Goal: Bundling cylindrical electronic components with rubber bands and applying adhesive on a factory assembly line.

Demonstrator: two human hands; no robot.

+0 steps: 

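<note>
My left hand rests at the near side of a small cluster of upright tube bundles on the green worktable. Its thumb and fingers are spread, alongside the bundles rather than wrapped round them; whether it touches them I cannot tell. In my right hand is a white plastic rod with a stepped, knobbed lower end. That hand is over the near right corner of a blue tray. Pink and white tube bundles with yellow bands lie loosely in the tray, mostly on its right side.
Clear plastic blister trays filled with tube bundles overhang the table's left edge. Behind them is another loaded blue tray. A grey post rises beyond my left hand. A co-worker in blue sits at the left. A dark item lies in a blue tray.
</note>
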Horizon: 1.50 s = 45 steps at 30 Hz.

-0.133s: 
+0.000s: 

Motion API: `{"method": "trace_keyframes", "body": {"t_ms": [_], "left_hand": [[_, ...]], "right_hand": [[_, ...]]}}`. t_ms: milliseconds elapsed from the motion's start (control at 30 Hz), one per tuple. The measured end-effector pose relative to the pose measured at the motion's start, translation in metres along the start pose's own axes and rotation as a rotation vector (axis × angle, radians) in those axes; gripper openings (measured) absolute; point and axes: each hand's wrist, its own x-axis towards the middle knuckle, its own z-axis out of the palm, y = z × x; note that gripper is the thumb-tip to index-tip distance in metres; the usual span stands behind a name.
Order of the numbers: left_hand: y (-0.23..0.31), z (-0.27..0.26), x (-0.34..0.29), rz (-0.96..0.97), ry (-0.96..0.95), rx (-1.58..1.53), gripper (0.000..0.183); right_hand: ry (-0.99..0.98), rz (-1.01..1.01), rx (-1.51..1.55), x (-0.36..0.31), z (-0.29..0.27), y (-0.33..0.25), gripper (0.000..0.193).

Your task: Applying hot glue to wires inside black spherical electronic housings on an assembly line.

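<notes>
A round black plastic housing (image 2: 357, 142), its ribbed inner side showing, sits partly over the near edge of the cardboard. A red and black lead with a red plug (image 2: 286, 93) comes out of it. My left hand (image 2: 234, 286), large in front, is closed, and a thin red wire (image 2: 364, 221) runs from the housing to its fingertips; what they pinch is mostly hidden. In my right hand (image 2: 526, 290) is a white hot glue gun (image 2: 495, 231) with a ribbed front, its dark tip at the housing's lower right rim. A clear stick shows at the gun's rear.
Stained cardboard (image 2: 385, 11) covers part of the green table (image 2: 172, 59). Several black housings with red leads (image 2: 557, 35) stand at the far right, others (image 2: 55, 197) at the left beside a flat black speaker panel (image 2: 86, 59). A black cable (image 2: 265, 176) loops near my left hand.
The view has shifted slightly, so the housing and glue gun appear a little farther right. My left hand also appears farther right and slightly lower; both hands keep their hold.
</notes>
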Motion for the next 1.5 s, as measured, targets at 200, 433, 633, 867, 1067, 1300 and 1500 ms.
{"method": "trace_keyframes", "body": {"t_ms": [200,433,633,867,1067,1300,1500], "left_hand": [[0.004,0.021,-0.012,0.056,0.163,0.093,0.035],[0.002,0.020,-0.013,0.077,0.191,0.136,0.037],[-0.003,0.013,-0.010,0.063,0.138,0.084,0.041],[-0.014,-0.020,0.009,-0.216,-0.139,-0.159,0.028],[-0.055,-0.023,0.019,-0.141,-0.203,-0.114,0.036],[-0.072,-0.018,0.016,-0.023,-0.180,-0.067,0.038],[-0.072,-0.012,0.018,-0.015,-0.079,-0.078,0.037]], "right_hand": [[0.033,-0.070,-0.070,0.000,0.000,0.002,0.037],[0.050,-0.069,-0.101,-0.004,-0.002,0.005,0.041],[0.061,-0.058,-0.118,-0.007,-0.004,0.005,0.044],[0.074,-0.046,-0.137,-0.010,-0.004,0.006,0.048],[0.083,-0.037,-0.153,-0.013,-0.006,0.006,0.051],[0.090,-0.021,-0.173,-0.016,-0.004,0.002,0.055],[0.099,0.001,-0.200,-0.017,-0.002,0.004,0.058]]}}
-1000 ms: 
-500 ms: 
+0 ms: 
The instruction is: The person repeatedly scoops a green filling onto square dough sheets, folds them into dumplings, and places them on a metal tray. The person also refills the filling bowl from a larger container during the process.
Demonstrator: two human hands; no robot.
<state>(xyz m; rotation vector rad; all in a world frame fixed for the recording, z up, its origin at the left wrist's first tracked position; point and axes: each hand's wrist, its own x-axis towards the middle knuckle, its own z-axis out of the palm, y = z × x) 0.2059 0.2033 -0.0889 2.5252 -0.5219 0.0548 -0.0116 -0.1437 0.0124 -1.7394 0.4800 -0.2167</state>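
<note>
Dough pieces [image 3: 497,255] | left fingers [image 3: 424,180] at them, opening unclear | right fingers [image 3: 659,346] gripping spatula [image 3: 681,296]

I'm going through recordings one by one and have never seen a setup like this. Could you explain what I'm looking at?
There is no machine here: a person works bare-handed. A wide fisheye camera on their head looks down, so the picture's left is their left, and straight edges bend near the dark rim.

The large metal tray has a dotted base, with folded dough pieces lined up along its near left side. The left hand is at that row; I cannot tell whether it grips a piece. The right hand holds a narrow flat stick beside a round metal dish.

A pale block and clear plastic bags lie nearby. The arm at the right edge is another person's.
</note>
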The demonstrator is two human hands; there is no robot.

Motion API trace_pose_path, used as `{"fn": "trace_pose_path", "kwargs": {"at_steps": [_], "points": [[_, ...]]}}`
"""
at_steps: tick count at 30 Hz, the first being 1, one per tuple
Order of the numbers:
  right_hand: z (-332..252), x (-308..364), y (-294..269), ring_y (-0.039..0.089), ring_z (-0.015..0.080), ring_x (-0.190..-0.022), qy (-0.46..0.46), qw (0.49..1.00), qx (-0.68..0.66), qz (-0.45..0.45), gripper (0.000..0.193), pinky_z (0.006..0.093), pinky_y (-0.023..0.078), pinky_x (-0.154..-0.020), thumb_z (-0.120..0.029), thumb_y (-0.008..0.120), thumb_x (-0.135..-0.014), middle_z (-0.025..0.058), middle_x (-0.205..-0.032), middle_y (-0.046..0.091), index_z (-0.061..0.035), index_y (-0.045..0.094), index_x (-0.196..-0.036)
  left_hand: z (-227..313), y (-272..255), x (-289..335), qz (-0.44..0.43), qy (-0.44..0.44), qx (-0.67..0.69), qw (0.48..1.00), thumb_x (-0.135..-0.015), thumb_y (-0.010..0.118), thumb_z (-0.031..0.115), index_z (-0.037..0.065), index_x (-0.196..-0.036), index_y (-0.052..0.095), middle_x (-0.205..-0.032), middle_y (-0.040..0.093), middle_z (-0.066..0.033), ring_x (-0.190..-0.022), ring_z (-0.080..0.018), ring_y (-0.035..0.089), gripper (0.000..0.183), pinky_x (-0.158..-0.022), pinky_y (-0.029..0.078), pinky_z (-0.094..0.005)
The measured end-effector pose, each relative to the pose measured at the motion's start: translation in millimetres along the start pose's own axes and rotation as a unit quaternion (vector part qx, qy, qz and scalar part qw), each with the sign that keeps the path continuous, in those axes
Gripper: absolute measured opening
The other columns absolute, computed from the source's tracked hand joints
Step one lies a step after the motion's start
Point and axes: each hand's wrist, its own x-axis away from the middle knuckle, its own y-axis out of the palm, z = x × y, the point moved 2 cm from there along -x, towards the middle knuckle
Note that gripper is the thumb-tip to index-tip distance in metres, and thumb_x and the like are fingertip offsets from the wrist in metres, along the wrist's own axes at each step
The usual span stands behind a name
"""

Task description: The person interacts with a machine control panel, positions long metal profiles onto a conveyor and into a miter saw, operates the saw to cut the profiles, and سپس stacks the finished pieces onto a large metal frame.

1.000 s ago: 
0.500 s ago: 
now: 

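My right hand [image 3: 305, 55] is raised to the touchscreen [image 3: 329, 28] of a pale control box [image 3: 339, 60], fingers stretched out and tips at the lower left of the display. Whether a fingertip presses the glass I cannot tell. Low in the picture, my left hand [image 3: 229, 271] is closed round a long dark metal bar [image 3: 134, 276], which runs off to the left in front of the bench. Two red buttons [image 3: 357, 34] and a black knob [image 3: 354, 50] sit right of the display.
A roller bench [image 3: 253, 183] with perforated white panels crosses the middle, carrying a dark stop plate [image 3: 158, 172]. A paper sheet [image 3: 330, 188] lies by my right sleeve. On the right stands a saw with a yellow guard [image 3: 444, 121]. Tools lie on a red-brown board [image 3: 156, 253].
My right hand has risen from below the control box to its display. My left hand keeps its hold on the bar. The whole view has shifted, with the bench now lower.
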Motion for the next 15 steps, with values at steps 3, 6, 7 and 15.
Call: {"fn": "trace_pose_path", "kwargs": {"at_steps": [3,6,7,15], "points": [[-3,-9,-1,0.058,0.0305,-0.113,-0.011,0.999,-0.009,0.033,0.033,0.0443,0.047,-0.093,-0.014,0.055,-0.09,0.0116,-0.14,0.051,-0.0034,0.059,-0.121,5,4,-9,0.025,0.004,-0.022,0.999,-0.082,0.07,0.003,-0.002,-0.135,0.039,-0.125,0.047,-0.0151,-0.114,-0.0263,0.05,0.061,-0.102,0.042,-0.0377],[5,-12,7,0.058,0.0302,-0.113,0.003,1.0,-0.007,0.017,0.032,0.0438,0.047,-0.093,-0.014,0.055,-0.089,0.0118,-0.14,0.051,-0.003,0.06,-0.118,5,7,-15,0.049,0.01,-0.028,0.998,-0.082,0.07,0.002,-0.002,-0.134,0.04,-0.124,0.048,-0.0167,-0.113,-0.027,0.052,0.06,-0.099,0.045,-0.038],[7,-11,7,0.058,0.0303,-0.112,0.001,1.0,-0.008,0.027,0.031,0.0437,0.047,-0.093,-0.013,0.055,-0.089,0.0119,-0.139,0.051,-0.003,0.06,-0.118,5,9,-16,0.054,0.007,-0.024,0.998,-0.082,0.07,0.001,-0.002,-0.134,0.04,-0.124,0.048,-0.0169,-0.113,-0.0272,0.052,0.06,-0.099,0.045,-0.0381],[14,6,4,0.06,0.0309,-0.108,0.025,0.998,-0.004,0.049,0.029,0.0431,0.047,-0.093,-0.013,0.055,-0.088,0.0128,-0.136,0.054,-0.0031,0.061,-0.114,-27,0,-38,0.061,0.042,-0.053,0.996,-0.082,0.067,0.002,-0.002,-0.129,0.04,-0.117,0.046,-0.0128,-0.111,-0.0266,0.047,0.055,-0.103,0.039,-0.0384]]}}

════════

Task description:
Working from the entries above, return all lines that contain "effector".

Exercise answer:
Motion API: `{"method": "trace_keyframes", "body": {"t_ms": [_], "left_hand": [[_, ...]], "right_hand": [[_, ...]]}}`. t_ms: milliseconds elapsed from the motion's start (control at 30 Hz), one per tuple. The measured end-effector pose relative to the pose measured at the motion's start, translation in metres along the start pose's own axes and rotation as a rotation vector (axis × angle, radians) in those axes; gripper openings (measured) absolute; point and axes: each hand's wrist, its own x-axis towards the middle knuckle, its own z-axis out of the palm, y = z × x; note that gripper is the thumb-tip to index-tip distance in metres; the usual span stands behind a name.
The measured end-effector pose, each relative to the pose measured at the motion's start: translation in millimetres along the start pose's own axes and rotation as a unit quaternion (vector part qx, qy, qz and scalar part qw), each with the sign that keeps the path continuous, in those axes

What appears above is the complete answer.